In fact, GJP talks proudly of long-term connections to former clients who continue to stay in touch well after they require the organization’s help. “Over the next 30 years, we wrote, visited and sent [WJ] packages allowed by the Department of Corrections. We helped provide transport for his family to see him in prison so he could stay connected to them and we included his family in our Back to School and Holiday events.” is just one example of a long standing and close knit bond GJP has established with clients. Another client, David, has had a 20-year connection to GJP that has seen him go from a client to a member of the organization’s Community Advisory Group. This was largely due to GJP’s sustained and continued reach to the community – the article mentions the organization hosting dinners, holiday events, and picnics. Informal events are crucial to community and welcoming, which has proven to be beneficial to many.

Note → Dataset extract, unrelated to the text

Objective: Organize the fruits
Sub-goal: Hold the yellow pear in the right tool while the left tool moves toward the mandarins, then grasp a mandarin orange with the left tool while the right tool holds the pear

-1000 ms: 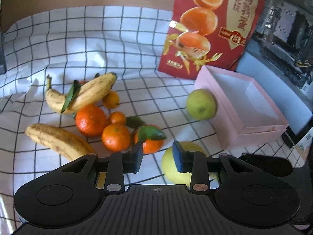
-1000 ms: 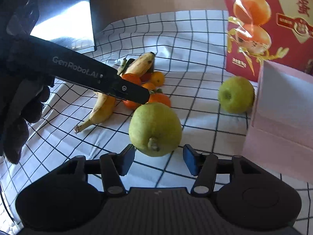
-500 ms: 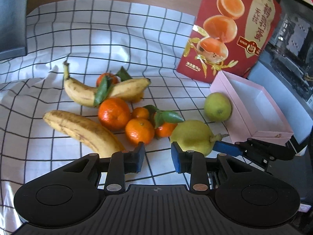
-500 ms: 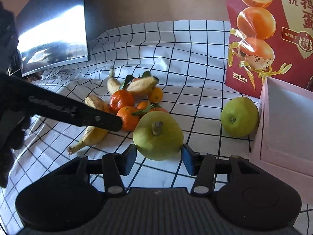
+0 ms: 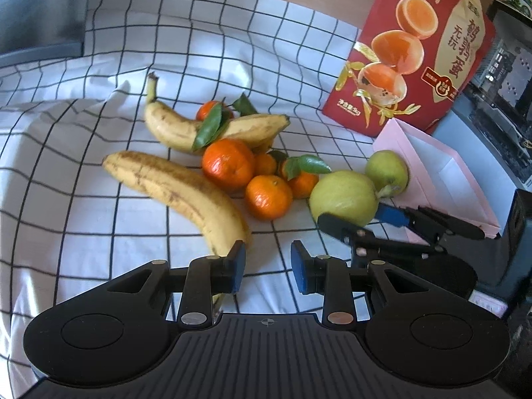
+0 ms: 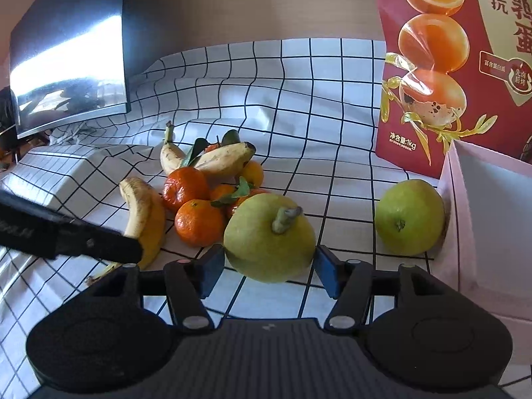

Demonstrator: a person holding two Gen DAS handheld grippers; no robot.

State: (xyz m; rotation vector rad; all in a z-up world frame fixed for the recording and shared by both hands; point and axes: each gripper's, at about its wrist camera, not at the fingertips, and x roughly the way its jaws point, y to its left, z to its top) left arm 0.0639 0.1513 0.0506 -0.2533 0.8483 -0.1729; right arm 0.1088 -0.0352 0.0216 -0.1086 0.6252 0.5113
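Pear (image 6: 269, 237) between blue pads of right tool (image 6: 269, 266), contact unclear; left tool (image 5: 268, 261) open; pink box (image 5: 445, 179) holds nothing

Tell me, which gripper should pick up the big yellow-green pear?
The right gripper. Its open fingers already sit either side of the pear, so it likely only needs to close. The left gripper is open over bare cloth.

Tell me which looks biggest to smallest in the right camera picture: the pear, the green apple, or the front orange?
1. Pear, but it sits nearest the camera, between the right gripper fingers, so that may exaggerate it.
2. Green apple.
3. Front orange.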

Another unique aspect of care that GJP provides is that it is grounded in spirituality. As executive director Douglas Ammar says in Transforming Justice, Lawyers and the Practice of Law: “We are using the law as a beginning, as a tool, but the fulfillment is community, acceptance, and love. Justice might be the beginning of our journey with clients, but it is love and acceptance that complete it” (54). As he describes it, there is something deeply spiritual in doing work for and with people “who have often broken the law, who are poor, who are shunned by others in society—[that] goes beyond justice” (62). While other organizations may seek to be strictly secular, Ammar openly embraces a more multifaceted approach. “Spirituality…asks different questions of power…How are those with power treating those without power? Is power being used to serve those without it, or are those with power fiercely protecting it and using it for their own personal advancement?” (55). And these are more than question that personally compel him – they are built into the approach that GJP takes. This holistic care and support is the most significant reason the organization is able to connect and support so well with the folks they work with.
“Is Anyone Worthless?” asks Dortell Williams, the title of his deeply moving essay published in Honor Comes Hard: Writings From the California Prison System’s Honor Yard. His conclusion? People make mistakes, but can be helped. Nobody is worthless. This is echoed in Ammar’s own words: “The system is broken. Individuals make bad decisions” (86). Within a flawed system, so many people are dehumanized and stripped of everything they are. And people make mistakes. Both are true, and the GJP will continue to fight with any and all the tools they have.
Works Cited
Silver, Marjorie A. Transforming Justice, Lawyers and the Practice of Law. Durham, North Carolina: Carolina Academic Press, 2017.
Honor Comes Hard: Writings from the California Prison System’s Honor Yard. United States, Tia Chucha Press, 2009.